Give back, word for word, the line that contains "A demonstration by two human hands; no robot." and all lines after it in the material, through the last; please include only these.

-- Opening Marker --

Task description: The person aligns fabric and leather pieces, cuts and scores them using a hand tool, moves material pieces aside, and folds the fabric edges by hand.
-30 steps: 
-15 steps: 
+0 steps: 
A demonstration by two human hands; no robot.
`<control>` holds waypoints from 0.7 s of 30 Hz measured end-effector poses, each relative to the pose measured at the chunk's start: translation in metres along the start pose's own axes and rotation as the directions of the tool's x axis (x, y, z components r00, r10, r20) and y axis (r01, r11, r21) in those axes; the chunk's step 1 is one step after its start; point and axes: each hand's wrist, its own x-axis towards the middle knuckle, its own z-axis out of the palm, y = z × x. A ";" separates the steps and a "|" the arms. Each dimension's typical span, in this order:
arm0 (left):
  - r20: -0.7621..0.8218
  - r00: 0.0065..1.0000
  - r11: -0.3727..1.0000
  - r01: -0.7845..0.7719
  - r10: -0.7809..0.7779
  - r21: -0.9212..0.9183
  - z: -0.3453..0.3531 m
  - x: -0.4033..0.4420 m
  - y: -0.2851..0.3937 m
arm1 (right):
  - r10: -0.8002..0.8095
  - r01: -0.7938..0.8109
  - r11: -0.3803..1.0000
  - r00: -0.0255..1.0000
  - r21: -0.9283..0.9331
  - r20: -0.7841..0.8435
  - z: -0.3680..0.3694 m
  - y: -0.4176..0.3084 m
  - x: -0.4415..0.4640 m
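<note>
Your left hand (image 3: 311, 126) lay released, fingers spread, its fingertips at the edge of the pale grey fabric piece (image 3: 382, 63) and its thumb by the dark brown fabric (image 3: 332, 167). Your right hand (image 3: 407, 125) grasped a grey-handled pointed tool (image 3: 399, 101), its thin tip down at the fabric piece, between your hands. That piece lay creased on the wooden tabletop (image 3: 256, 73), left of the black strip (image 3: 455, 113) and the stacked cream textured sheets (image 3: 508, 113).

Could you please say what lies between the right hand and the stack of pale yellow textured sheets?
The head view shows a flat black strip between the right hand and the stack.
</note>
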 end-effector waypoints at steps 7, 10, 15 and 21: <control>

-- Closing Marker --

--- ANSWER FOR THE TASK ---
A demonstration by two human hands; no robot.
`<control>` holds waypoints from 0.7 s of 30 Hz measured end-effector poses, each relative to the pose measured at the chunk's start: translation in metres along the start pose's own axes and rotation as the directions of the tool's x axis (x, y, z components r00, r10, r20) and y axis (r01, r11, r21) in those axes; the chunk's step 1 is one step after its start; point and axes: each hand's wrist, its own x-axis towards the middle knuckle, its own z-axis out of the palm, y = z × x. A ";" separates the steps and a "|" the arms. Each dimension's typical span, in this order:
arm0 (left):
  - r20: -0.7621..0.8218
  - r00: 0.0065..1.0000
  - r11: -0.3727..1.0000
  - r01: -0.7845..0.7719
  - r10: -0.7809..0.7779
  - r21: -0.9212..0.9183
  - z: -0.3453..0.3531 m
  - x: -0.4033..0.4420 m
  - y: -0.2851..0.3937 m
arm1 (right):
  - r10: -0.8002..0.8095
  - r01: -0.7938..0.8109
  - r11: -0.3803..1.0000
  - r00: -0.0255..1.0000
  - r21: -0.9283..0.9331
  - r20: -0.7841..0.8435
  - z: -0.3680..0.3694 m
  - y: -0.4176..0.3084 m
  - x: -0.4415..0.4640 m
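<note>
Your left hand (image 3: 311, 126) lay released, fingers spread, its fingertips at the edge of the pale grey fabric piece (image 3: 382, 63) and its thumb by the dark brown fabric (image 3: 332, 167). Your right hand (image 3: 407, 125) grasped a grey-handled pointed tool (image 3: 399, 101), its thin tip down at the fabric piece, between your hands. That piece lay creased on the wooden tabletop (image 3: 256, 73), left of the black strip (image 3: 455, 113) and the stacked cream textured sheets (image 3: 508, 113).

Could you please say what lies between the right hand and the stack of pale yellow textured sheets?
The head view shows a flat black strip between the right hand and the stack.
</note>
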 end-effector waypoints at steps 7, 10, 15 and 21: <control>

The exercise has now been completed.